Earth Day is coming up this weekend,
but for me, Earth Day is every day. You can’t see the pattern of revolving
humanity and still be selfish about taking what you want for yourself from the
earth. There are so many other people and animals to consider, as well as all
the species of plants. It would be wonderful if we lived in a culture that was
not human-centric, for the world we live on isn’t.
I was picking trash up along the
street this week when a neighbor down the way asked me what I was doing.
“Picking up cigarette butts,” I said. He was flabbergasted that I was picking
up trash in someone else’s yard. I shrugged and told him that technically, my
yard wasn’t my yard because I was a renter. Again he seemed surprised at the
care we take with the property- we’re the only house that gardens in the summer
on our street. What he seemed most surprised by was that I took care of
something I didn’t own. His idea of property and possession saddened me. If
everyone on my street cared, the curb wouldn’t look like a garbage dump. I
believe that the care, or lack of care, we provide ourselves, and our homes,
reflects the emotional state we exist in.
I pick up trash when I see it
because the earth is not a garbage can, a point to which our landfills would
beg to differ. I also do it because I honestly and sincerely care. Non-organic
trash chokes the earth. How can living things grow and breathe under layers of
plastic bags and concrete? If we want to live in a cleaner world, we have to be
willing to clean it. I want to live in a cleaner and kinder world.

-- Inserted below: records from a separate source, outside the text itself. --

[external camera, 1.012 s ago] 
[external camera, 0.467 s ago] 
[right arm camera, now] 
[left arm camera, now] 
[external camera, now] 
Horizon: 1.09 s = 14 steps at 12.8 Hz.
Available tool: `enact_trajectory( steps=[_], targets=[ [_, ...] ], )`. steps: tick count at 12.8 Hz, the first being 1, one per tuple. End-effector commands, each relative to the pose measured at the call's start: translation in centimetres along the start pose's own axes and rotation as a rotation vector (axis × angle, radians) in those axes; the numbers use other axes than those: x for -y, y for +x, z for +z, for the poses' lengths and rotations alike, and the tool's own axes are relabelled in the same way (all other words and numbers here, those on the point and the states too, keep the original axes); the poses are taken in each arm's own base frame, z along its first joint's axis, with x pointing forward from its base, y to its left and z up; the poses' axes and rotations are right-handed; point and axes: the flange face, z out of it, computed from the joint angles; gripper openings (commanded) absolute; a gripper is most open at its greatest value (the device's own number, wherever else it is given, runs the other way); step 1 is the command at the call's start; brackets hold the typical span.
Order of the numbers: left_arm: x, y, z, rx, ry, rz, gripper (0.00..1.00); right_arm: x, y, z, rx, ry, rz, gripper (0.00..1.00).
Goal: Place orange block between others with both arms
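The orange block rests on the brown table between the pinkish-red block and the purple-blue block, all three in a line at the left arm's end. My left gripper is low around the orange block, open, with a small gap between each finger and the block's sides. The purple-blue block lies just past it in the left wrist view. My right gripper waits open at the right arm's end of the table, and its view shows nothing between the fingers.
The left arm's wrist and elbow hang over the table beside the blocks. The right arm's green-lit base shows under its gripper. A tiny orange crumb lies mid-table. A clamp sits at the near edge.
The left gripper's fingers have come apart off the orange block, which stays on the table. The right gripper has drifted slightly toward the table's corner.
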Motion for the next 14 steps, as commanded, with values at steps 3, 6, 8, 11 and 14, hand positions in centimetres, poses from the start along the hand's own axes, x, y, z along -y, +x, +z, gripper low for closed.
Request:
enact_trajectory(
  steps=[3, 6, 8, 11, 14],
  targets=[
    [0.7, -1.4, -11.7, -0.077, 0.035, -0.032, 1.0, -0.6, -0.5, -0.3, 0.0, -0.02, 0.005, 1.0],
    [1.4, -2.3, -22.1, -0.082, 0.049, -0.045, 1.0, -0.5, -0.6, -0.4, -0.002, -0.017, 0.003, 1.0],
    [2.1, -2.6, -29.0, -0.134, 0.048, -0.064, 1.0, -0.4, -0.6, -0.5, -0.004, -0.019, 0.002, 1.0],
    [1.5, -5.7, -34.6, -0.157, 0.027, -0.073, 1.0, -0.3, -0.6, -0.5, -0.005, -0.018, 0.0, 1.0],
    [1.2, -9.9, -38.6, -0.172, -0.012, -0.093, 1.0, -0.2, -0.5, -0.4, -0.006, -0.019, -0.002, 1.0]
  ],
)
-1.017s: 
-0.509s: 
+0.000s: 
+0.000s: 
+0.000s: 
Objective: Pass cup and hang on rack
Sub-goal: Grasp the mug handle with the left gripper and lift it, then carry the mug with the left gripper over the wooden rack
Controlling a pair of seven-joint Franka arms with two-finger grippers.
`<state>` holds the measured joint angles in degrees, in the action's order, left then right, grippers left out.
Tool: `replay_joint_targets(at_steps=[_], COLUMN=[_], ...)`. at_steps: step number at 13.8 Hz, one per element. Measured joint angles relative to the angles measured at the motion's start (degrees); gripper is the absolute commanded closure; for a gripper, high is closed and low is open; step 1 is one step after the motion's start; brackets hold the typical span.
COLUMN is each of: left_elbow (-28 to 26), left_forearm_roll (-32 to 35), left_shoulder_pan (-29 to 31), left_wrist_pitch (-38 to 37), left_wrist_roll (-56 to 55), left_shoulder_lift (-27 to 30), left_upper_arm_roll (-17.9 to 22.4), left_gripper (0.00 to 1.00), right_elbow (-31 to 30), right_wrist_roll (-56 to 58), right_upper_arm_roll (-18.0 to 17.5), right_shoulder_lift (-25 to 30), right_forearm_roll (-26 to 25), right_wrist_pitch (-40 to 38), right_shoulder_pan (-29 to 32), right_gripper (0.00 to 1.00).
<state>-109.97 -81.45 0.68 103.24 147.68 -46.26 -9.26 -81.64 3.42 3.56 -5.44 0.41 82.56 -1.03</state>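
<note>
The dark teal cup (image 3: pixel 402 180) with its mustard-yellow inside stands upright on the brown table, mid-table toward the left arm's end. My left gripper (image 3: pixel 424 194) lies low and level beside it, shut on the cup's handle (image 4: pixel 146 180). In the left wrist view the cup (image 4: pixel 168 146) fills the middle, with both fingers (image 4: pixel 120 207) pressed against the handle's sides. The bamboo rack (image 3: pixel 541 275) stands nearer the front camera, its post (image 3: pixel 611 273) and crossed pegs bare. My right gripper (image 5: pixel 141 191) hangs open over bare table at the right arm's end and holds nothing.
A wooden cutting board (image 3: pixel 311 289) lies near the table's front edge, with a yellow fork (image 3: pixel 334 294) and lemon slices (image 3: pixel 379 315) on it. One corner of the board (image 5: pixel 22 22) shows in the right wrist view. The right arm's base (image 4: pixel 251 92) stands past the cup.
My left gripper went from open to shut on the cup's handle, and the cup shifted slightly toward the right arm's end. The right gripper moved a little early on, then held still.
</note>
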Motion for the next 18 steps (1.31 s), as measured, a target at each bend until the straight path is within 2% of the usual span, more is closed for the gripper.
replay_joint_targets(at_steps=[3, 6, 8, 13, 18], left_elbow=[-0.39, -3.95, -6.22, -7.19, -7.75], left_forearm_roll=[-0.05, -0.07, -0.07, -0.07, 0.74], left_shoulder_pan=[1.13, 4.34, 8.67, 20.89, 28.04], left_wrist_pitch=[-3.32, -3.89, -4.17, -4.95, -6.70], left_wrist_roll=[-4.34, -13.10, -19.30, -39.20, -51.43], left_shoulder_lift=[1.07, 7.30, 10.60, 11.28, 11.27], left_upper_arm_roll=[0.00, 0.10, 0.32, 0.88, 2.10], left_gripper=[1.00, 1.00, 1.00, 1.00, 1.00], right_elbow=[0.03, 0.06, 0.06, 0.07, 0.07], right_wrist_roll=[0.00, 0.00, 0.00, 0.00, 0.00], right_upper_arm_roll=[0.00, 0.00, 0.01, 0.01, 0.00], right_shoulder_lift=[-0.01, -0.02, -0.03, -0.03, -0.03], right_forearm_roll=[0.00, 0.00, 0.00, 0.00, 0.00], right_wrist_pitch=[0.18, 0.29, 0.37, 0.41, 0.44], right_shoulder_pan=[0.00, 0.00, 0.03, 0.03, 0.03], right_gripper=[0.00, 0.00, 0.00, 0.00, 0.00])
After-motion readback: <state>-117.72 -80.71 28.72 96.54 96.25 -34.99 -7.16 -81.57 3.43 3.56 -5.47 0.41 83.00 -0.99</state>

I didn’t always feel this way. I was
a smoker in college, another young kid who thought it was cool to finish off a
cigarette break by flicking my butt into the grass. My friend Jurgen called to
me one day and asked me to bring him my cigarette butt. He showed me how to
field-strip the extra tobacco and put the filter back in my cigarette box,
because the tobacco and paper would decay, but the filter wouldn’t. I had never
thought about that before. It’s what he had been taught to do with them in the
military. He never chastised me for littering, or tried to make me feel guilty.
He just showed me a conscientious way to walk on the earth and I took that
lesson and awareness to heart.
In Binghamton, there are six wooden
carousels that were built by George F. Johnson, a wealthy businessman and
philanthropist. He built these carousels in local parks. As a child, he was
very poor, and could never afford to ride the carousel. It was a magic he was
denied that he carried into his adulthood. He wanted every child, who wanted
to, to be able to ride a carousel so he stated that the price for a ride was a
piece of litter from the park, forever, as a way of helping to keep them clean
and green. How wonderful is that?
My local community has a basic rule
we enforce for ourselves when in nature, because we feel that those of us who
are alive to walk it are stewards of the land. The rule is simple: Garbage In,
Garbage Out. Everything we bring with us, we take home with us, including
dishes, glow sticks, disposable food tins, candy wrappers, empty bottles, etc.
I’ve branched that out to a larger concept of carry in, carry out. Whatever I
take with me, wherever I go, I am aware of it, and I make sure it all returns
home with me, because at home I know everything that can be recycled will be.
What you discover are things you
might not have been aware of, like just how many plastic-bottled beverages you
go through, or how much waste goes into individually packaging a lot of the
food we eat. It helped me make better choices in purchasing products, and over
the years my garbage production has decreased. This year for Earth Day, make it
Earth Week. Carry a bag around with you and put everything (except actual food)
that you would throw in the trash bin in the bag. Do this for a week, and see
the actual trail of trash you are leaving on the planet.
Remember that the earth is our
mother, our father. It is the planet that gave us life and on which we are
still dependent. Find ways of walking softly across her features, and see where
you can trim your needs and comforts, sacrificing a little of our modern world
to preserve the larger one. Remember that we are children of the earth, not its
masters. Put your hands in the earth, play with some worms, plant some seeds,
make friends with a tree spirit, and soak up the sun.